Is It Pneumonia, Heart Failure, or Both? Biomarkers Can Help Diagnose Dyspnea

Gregory W. Rutecki, MD

Acutely ill patients tend to have similar complaints. One of the most common is dyspnea, or shortness of breath (SOB). But therein lies the rub: There are a variety of etiologies for SOB arising from disparate organ systems. Two of the most important of these are pneumonia or heart failure, or sometimes both pathologies at once. In fact, rates of in-hospital mortality and 60- to 90-day mortality for heart failure are 8% and 13%, respectively; if heart failure and pneumonia are both present, the mortality rate jumps to 20%.1

A recent Top Paper1 looks at what the measurement of serum procalcitonin (PCT) levels add to diagnostic certainty, specifically in regard to pneumonia (in subjects with heart failure also evaluated with amino-terminal pro-B type natriuretic peptide testing) in patients presenting to an emergency department with SOB. These patients also were rigorously studied with typical diagnostic modalities such as history and physical, chest radiography, and other laboratory studies.

The cohort comprised 2 separate but complementary populations: enrollees in the ProBNP Investigation of Dyspnea in the Emergency Department (PRIDE) study,2 and enrollees in the Biomonitoring and Cardiorenal Syndrome in Heart Failure (BIONICS-HF) study.3

The total number of patients from the 2 populations was 453. Pneumonia alone (that is, without heart failure) was diagnosed in 30 patients. Heart failure alone was diagnosed in another 212 patients. Finally, both heart failure and pneumonia were present in 30 patients. The design suggested that the information obtained from PCT levels was “tight” in that the area under receiving operating characteristic curve was 0.84 (95% confidence interval [CI], 0.77-0.91; P <.001). In addition, an elevated PCT level was a predictor of 1-year mortality (hazard ratio 1.8; 95% CI, 1.4-2.3; P <.001).1

Pneumonia and heart failure contribute $4.3 billion in annual hospital costs!1 Physicians and other health care professionals work in a health system in which the history, the physical, imaging studies, and echocardiography assist in diagnosis. Now, biomarkers such as natriuretic peptides add to diagnostic certainty without adding invasive approaches. This Top Paper suggests that measurement of serum PCT levels has a place in the biomarker evaluation of pneumonia in a specific clinical context (that is, comorbid heart failure).

If one were to criticize this study, the size of the patient cohort was not large, and the number of pneumonia diagnoses was low compared with the number of heart failure diagnoses.
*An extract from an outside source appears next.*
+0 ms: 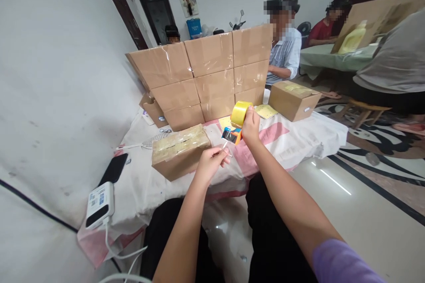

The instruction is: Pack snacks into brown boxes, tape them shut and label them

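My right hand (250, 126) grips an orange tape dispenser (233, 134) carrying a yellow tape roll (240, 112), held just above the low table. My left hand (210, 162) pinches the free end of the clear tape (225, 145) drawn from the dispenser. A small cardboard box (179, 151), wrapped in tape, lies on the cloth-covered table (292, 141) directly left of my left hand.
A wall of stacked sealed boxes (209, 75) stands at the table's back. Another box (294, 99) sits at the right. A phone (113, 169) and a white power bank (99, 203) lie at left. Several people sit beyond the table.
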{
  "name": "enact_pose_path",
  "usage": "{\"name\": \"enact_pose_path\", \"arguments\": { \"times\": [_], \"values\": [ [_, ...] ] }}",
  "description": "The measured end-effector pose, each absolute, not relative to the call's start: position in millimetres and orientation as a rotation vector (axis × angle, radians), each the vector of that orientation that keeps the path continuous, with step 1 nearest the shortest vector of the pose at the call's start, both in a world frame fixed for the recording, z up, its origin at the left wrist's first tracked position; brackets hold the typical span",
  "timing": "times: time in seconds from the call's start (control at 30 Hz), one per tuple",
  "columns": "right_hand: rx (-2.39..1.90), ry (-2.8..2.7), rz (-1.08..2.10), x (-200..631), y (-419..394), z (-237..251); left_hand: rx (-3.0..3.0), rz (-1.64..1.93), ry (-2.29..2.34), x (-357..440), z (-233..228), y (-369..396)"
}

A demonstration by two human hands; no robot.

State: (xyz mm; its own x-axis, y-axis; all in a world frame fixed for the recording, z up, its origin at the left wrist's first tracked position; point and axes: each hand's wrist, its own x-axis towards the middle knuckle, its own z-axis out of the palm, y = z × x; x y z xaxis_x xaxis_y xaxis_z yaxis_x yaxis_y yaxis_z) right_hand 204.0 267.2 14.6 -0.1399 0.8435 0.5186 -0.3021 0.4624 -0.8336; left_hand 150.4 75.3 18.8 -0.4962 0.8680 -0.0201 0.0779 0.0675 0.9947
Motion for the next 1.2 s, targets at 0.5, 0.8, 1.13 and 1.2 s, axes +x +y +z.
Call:
{"name": "enact_pose_path", "arguments": {
  "times": [0.5, 0.8, 1.13, 1.2],
  "values": [
    [-0.526, -1.378, 1.015, 225, 260, 32, 0.986, 1.346, 1.627, 146, 22, 70],
    [-0.447, -1.541, 0.895, 246, 260, 34, 0.988, 1.271, 1.627, 147, 41, 59],
    [-0.491, -1.313, 1.229, 226, 255, 31, 1.006, 1.432, 1.580, 152, 11, 86],
    [-0.484, -1.252, 1.365, 222, 255, 29, 1.076, 1.528, 1.552, 153, 4, 95]
  ]
}}
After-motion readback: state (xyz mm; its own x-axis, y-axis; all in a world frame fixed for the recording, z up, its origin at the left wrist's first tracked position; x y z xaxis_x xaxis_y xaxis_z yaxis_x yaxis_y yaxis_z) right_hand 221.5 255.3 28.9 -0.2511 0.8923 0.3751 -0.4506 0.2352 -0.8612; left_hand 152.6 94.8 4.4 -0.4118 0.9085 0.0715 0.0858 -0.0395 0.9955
That said, the study is helpful in a select group of patients who have a higher mortality and who incur a great expense to the health care system. Heart failure and pneumonia patients are a sicker population, and when both illnesses are present simultaneously, these individuals are need of early, directed care.

Gregory W. Rutecki, MD, is a physician at the National Consult Service at the Cleveland Clinic. He is also a member of the editorial board of Consultant. Dr Rutecki reports that he has no relevant financial relationships to disclose.

References:

  1. Alba GA, Truong QA, Gaggin HK, et al; Global Research on Acute Conditions Team (GREAT) Network. Diagnostic and prognostic utility of procalcitonin in patients presenting to the emergency department with dyspnea. Am J Med. 2016;129(1):96-104.e7.
  2. Januzzi JL Jr, Camargo CA, Anwaruddin S, et al. The N-Terminal Pro-BNP Investigation of Dyspnea in the Emergency Department (PRIDE) study. Am J Cardiol. 2005;95(8):948-954.
  3. De Berardinis B, Gaggin HK, Magrini L, et al; Global Research on Acute Conditions Team (GREAT). Comparison between admission natriuretic peptides, NGAL and sST2 testing for the prediction of worsening renal function in patients with acutely decompensated heart failure. Clin Chem Lab Med. 2015;53(4):613-621.